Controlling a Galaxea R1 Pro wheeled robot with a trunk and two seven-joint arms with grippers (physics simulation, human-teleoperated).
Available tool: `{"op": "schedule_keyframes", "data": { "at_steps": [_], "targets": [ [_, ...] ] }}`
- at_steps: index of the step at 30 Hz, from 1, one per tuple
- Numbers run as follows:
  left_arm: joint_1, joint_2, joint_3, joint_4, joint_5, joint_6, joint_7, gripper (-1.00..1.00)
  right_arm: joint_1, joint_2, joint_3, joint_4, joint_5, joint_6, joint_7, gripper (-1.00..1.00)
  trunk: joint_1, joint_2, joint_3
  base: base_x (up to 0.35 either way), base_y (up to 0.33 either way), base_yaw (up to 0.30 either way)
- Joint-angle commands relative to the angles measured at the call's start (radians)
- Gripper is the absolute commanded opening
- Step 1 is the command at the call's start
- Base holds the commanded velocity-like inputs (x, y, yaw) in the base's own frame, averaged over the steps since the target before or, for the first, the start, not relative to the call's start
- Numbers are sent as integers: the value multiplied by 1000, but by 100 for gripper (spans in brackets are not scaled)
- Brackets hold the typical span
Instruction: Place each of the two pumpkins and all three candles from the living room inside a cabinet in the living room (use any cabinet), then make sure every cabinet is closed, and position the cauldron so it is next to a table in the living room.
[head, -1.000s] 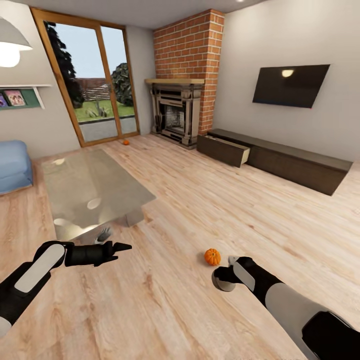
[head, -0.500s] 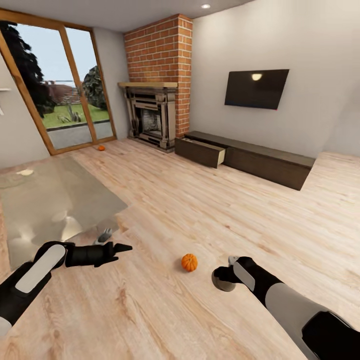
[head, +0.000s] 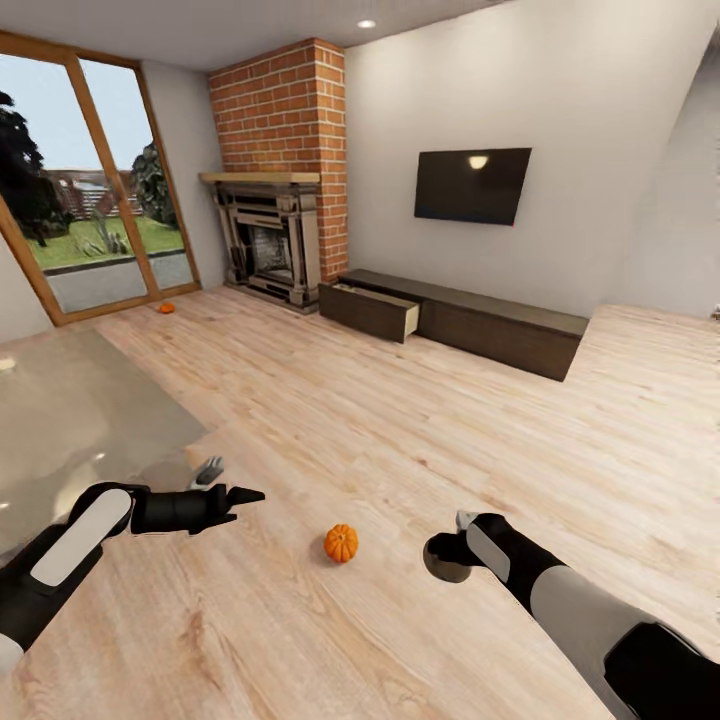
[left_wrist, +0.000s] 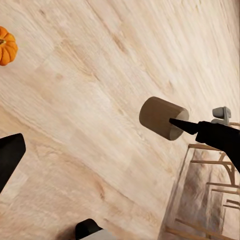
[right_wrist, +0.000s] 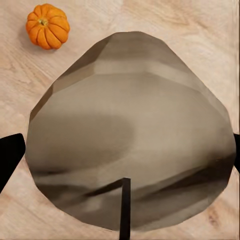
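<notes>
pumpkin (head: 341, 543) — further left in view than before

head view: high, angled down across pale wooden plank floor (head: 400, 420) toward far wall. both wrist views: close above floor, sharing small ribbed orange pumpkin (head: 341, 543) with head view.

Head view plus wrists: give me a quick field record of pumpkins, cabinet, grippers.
near pumpkin: on the wood floor, between the two arms, not held
far pumpkin: on the floor by the glass door
cabinet: long low dark unit under the TV, leftmost drawer pulled out
left gripper: empty, over the floor beside the glass table; open or shut cannot be told
right gripper: shut on a grey-brown rounded object
</notes>
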Motion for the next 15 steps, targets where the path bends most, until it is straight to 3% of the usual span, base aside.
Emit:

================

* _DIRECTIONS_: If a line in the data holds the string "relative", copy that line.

* _ANSWER AREA_:
- Joint-angle commands relative to the angles measured at the call's start (radians)
- Base holds the commanded velocity-like inputs (x, y, yaw) in the base's own frame, averaged over the steps since the target before or, for the first, the start, not relative to the call's start

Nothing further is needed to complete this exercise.